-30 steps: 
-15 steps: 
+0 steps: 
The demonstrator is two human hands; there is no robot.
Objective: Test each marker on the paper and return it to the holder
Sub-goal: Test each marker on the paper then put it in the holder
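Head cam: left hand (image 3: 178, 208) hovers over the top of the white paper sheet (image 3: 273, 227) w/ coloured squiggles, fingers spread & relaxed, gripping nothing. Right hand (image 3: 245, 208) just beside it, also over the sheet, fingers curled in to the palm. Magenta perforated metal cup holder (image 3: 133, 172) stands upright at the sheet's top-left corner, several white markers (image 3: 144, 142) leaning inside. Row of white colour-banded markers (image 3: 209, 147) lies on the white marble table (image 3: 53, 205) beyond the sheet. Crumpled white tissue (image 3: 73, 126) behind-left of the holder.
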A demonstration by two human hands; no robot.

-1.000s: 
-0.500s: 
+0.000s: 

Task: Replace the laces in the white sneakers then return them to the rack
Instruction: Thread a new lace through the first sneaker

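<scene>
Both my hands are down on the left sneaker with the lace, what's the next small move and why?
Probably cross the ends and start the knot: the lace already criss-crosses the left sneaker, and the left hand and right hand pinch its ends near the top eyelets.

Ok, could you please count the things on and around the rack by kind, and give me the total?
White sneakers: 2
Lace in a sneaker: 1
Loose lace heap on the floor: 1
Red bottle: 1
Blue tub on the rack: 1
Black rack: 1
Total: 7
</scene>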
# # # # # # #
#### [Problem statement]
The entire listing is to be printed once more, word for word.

#### [Task output]
-30 steps: 
-15 steps: 
+0 steps: 
The demonstrator is two human hands; there is no robot.
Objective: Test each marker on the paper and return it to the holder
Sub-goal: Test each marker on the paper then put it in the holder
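Head cam: left hand (image 3: 178, 208) hovers over the top of the white paper sheet (image 3: 273, 227) w/ coloured squiggles, fingers spread & relaxed, gripping nothing. Right hand (image 3: 245, 208) just beside it, also over the sheet, fingers curled in to the palm. Magenta perforated metal cup holder (image 3: 133, 172) stands upright at the sheet's top-left corner, several white markers (image 3: 144, 142) leaning inside. Row of white colour-banded markers (image 3: 209, 147) lies on the white marble table (image 3: 53, 205) beyond the sheet. Crumpled white tissue (image 3: 73, 126) behind-left of the holder.
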A demonstration by two human hands; no robot.

-1.000s: 
-0.500s: 
+0.000s: 

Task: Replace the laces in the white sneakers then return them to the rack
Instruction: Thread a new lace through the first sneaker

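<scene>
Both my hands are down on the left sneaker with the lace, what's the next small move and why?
Probably cross the ends and start the knot: the lace already criss-crosses the left sneaker, and the left hand and right hand pinch its ends near the top eyelets.

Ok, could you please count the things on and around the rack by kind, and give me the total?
White sneakers: 2
Lace in a sneaker: 1
Loose lace heap on the floor: 1
Red bottle: 1
Blue tub on the rack: 1
Black rack: 1
Total: 7
</scene>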

Nothing else is required for this exercise.